§ EXERCISE REQUIREMENTS: From the records below, work out how many lines carry the string "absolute". Leave out everything but the number.

§ EXERCISE INPUT:
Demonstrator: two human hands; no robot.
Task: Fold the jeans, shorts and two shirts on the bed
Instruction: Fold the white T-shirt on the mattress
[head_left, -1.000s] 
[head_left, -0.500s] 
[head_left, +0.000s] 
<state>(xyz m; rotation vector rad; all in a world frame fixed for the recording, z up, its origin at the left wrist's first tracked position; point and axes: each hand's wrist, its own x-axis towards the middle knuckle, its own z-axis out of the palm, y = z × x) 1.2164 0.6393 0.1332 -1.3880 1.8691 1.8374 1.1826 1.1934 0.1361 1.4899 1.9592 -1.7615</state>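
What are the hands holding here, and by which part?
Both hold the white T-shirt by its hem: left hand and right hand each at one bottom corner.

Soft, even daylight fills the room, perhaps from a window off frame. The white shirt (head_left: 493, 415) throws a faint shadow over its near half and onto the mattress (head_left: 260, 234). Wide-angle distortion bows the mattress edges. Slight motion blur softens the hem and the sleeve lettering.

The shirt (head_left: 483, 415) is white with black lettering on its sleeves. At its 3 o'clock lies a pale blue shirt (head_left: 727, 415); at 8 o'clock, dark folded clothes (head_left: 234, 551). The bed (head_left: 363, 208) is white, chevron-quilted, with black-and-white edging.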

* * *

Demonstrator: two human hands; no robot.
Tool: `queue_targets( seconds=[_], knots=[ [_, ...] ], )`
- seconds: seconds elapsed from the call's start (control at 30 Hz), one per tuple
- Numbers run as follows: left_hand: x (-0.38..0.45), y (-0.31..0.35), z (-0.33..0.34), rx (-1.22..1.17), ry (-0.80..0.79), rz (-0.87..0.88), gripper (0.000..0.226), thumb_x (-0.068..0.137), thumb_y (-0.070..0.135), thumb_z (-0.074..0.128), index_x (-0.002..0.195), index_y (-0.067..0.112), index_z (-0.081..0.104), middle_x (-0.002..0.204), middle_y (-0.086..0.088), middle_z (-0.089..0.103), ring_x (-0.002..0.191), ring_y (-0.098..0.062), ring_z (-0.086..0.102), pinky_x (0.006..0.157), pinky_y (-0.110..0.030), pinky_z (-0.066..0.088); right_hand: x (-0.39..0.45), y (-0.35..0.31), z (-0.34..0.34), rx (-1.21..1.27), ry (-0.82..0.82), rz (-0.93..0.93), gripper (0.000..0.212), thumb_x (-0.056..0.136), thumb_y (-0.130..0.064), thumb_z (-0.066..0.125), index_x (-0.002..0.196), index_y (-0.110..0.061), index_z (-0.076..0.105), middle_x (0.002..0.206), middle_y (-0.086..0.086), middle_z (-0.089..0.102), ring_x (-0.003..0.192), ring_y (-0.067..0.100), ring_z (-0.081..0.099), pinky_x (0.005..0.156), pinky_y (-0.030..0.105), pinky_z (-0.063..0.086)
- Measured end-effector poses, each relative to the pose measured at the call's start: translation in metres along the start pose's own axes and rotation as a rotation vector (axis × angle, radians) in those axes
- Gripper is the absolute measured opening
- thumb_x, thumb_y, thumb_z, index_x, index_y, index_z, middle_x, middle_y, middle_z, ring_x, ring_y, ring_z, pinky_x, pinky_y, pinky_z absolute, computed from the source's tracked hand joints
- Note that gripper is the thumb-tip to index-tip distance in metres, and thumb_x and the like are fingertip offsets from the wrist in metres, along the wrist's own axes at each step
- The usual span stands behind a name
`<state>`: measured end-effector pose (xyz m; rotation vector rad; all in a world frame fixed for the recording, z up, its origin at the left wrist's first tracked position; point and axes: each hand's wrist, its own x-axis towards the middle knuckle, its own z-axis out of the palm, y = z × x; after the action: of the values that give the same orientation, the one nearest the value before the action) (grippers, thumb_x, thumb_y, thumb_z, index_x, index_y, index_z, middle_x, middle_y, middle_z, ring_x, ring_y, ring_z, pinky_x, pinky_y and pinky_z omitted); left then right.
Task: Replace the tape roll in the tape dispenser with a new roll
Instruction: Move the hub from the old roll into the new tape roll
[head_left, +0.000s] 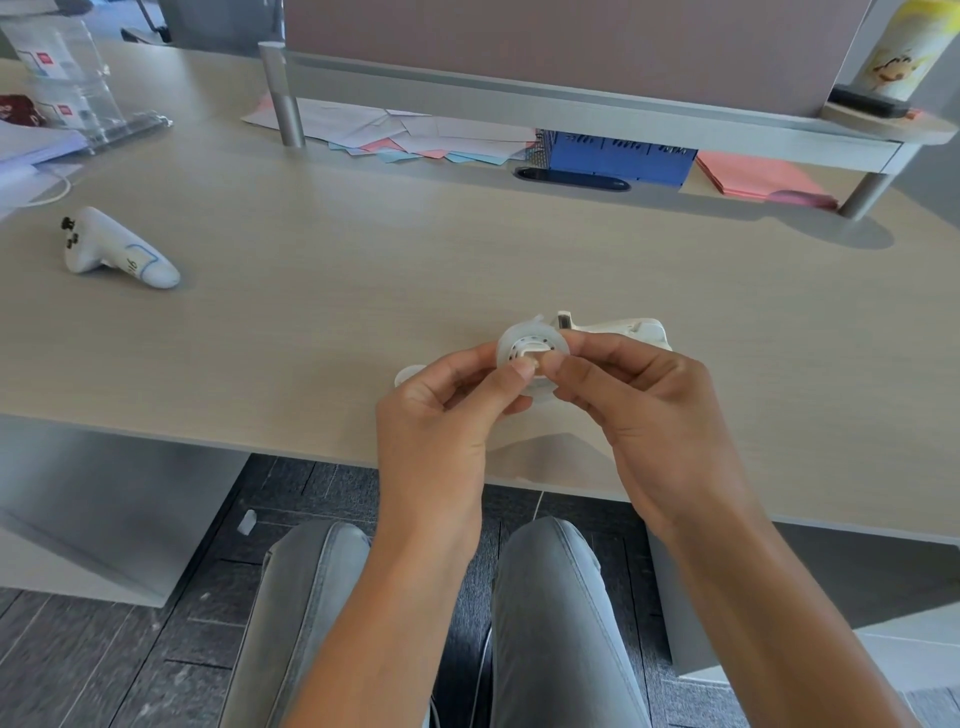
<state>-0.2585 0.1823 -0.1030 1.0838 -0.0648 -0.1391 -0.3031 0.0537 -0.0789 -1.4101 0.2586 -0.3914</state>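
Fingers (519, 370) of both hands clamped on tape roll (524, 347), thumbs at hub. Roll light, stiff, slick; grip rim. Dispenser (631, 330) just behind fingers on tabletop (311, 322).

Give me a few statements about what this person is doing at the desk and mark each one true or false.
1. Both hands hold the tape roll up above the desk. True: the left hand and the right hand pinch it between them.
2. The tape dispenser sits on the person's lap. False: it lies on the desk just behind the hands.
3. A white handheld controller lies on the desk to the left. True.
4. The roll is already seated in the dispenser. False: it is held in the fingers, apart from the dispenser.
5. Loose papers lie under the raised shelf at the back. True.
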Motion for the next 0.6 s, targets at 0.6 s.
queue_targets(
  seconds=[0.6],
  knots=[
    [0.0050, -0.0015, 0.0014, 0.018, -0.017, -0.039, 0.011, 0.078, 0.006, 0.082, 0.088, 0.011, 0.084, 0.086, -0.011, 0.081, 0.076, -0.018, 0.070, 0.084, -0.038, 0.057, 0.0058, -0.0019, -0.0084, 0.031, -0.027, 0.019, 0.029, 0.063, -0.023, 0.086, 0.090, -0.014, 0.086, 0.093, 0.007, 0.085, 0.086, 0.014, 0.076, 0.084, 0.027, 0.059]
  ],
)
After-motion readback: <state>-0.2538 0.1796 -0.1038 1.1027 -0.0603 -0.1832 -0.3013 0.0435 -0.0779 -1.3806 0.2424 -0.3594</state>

§ EXERCISE RESPONSE: 2